To do: Transcribe the data below verbatim from the line with "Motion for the" to the line with "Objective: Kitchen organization". Include both of those lines.

Input material:
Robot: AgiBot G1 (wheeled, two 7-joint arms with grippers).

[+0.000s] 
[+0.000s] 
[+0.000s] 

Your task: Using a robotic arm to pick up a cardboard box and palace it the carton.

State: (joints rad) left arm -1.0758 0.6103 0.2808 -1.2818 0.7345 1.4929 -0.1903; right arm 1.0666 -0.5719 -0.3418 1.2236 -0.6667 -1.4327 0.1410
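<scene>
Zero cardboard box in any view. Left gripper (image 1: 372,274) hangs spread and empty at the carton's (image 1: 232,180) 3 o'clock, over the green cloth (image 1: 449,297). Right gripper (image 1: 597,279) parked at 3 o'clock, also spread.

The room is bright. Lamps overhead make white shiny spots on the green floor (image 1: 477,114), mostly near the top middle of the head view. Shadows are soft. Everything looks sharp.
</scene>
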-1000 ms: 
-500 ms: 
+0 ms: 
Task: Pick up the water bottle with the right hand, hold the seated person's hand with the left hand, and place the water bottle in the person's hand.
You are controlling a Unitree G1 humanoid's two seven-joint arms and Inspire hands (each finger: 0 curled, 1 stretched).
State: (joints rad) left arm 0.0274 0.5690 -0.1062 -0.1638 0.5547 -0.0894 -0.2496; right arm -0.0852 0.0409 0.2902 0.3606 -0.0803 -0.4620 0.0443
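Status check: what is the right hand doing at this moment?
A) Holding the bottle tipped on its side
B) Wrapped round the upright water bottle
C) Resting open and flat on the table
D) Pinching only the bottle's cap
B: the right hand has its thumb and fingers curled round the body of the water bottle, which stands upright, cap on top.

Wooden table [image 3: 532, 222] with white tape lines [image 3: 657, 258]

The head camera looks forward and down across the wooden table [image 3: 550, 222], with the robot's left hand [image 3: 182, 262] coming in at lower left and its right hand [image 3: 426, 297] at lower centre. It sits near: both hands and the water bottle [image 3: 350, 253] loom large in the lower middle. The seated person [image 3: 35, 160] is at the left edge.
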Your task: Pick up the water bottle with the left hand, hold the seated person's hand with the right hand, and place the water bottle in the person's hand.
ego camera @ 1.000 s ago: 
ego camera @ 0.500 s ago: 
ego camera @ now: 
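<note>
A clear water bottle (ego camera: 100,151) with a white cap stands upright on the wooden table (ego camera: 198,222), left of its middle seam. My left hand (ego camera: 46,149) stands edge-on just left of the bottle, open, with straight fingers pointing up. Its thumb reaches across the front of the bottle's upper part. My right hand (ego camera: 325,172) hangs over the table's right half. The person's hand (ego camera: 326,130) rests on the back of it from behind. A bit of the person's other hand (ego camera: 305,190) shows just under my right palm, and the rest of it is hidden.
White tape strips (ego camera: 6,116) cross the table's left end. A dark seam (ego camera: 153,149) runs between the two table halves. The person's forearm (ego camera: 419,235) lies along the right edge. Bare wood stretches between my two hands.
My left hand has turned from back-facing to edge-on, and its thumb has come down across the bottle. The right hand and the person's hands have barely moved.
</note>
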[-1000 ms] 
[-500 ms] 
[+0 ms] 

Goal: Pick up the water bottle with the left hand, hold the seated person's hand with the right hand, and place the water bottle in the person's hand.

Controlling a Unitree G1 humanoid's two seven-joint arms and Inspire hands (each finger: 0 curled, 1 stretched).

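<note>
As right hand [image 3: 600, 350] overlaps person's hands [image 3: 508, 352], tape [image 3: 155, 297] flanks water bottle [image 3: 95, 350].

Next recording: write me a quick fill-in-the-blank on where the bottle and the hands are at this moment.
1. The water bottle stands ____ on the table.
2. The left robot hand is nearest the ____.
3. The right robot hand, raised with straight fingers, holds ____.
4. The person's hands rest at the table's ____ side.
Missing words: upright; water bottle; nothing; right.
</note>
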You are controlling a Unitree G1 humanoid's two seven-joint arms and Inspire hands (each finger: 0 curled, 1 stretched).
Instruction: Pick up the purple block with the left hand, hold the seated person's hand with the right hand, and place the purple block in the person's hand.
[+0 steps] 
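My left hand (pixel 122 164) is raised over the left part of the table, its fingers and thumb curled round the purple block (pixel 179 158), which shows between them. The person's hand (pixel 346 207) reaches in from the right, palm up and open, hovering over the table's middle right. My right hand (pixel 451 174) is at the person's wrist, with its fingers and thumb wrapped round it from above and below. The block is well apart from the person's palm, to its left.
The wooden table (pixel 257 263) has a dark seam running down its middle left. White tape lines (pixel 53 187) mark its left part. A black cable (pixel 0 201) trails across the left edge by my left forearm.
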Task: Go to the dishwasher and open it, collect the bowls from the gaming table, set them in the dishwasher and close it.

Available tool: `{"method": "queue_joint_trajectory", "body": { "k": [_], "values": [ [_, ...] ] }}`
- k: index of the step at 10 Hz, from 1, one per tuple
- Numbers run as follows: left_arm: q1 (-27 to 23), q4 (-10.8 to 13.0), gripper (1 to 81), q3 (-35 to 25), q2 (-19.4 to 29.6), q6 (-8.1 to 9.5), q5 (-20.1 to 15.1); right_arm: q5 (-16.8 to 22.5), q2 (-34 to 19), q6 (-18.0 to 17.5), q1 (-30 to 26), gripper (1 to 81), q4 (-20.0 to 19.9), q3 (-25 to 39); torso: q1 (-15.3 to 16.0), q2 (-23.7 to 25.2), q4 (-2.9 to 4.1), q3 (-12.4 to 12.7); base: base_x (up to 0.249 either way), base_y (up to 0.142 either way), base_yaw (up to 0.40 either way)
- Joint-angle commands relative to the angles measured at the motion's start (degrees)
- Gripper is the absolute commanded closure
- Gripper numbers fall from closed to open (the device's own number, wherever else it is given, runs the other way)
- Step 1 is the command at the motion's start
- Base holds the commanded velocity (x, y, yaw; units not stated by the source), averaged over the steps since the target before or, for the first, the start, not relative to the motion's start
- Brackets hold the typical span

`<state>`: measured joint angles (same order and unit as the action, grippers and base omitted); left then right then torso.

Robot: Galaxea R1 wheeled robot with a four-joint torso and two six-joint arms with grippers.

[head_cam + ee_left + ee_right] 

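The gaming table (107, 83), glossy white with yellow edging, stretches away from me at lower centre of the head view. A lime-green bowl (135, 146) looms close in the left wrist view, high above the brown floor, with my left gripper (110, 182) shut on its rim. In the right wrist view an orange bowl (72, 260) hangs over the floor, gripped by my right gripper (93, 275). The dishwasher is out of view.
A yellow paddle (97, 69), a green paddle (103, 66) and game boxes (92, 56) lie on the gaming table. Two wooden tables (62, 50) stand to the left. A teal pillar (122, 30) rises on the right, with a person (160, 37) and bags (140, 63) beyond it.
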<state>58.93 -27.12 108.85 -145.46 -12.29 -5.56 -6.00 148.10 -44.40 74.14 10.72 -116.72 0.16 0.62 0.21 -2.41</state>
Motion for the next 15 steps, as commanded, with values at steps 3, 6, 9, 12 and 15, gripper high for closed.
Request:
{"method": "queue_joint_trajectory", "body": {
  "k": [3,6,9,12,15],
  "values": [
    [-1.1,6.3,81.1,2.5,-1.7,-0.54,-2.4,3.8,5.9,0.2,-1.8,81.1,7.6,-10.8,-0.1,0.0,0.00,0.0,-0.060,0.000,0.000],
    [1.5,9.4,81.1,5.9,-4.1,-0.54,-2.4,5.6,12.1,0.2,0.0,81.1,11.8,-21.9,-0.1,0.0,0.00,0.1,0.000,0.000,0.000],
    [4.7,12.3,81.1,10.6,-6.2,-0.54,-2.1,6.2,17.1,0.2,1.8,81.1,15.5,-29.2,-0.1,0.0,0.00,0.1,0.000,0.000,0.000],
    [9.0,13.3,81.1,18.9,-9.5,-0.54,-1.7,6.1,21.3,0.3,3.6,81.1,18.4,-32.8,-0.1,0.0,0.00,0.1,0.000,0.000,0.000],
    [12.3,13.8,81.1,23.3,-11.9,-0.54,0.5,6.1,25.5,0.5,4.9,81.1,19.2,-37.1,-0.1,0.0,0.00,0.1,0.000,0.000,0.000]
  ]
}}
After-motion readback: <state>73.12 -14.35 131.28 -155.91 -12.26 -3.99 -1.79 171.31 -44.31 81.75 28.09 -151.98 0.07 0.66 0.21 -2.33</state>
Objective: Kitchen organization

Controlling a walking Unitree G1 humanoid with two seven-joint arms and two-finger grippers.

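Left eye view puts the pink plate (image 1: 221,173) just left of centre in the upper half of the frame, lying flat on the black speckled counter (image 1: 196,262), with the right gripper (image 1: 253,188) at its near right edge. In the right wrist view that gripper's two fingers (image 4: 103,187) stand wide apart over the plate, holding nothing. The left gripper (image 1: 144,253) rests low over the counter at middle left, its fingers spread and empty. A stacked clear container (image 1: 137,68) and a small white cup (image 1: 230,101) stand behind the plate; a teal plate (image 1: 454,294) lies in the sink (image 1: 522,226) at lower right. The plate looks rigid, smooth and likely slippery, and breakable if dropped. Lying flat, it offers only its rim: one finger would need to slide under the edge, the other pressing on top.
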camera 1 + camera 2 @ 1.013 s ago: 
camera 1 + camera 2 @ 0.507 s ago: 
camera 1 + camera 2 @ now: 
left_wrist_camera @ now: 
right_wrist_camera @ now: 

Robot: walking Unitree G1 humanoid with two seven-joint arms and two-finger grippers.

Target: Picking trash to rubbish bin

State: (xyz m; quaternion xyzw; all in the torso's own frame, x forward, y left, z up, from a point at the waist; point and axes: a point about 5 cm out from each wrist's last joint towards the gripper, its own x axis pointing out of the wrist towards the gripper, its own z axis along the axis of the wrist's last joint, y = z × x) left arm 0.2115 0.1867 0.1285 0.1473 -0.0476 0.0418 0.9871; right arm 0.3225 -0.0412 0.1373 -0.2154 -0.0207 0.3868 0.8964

Answer section:
Motion for the next 15 steps, as commanded, with values at steps 3, 6, 9, 12 and 15, gripper high for closed.
Request:
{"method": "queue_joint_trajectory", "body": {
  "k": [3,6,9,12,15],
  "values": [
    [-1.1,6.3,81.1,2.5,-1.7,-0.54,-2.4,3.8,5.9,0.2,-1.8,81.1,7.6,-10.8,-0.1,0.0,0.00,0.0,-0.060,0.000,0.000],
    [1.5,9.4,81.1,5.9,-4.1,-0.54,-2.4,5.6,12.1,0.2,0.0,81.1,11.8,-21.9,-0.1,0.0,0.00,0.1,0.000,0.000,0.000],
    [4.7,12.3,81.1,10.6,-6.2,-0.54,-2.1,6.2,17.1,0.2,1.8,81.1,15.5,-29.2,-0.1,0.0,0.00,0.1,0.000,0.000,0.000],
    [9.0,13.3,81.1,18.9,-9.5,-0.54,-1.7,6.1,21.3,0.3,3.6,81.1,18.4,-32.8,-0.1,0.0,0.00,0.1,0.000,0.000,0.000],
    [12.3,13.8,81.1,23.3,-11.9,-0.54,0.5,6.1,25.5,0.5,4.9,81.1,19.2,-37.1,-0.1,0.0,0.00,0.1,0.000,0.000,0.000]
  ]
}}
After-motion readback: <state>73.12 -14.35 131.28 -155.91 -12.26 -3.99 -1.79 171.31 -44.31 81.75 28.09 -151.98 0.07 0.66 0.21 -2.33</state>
Objective: Kitchen organization

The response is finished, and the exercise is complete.